*** DATASET SECTION Section Begins ***

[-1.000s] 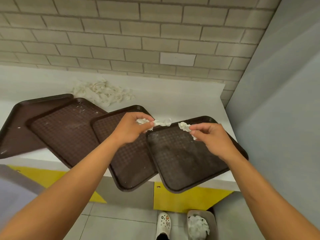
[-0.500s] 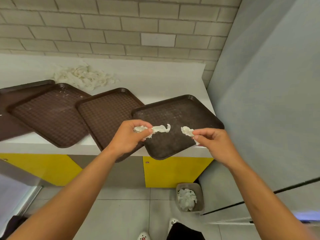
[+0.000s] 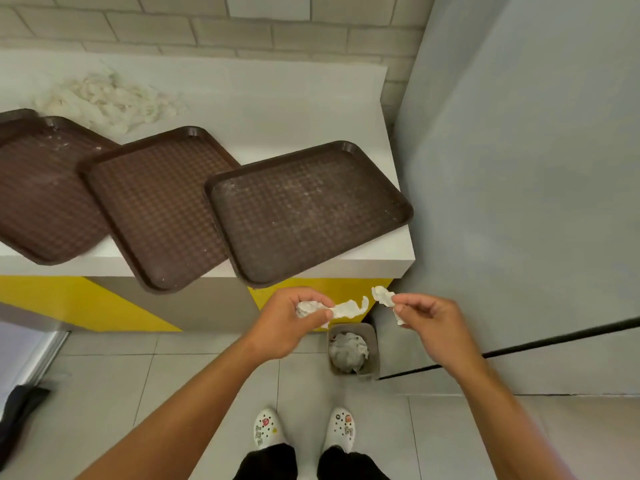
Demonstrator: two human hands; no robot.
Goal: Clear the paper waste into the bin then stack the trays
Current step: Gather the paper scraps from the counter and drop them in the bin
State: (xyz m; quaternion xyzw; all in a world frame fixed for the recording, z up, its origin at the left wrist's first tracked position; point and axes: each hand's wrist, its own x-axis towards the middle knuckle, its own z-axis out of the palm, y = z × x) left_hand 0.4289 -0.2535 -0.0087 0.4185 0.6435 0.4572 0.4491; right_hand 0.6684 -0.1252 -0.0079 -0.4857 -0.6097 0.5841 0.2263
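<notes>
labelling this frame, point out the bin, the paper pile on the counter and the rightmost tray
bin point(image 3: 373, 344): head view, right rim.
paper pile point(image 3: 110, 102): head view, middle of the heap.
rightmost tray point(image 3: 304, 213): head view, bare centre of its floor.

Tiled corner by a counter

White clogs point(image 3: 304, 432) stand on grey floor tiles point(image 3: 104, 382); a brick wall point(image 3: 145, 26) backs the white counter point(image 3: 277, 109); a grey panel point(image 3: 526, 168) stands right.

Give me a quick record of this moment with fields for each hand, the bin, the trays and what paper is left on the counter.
left hand: left hand grips a crumpled paper scrap
right hand: right hand pinches a smaller paper piece
bin: small bin on the floor below the hands, paper already inside
trays: brown trays overlapping on the white counter, not stacked
paper left: paper pile behind the trays
</notes>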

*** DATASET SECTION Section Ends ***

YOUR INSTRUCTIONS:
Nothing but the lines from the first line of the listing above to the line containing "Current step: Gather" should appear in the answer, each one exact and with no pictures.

WRITTEN ANSWER:
[-1.000s] 
[-0.500s] 
[+0.000s] 
Demonstrator: two human hands; no robot.
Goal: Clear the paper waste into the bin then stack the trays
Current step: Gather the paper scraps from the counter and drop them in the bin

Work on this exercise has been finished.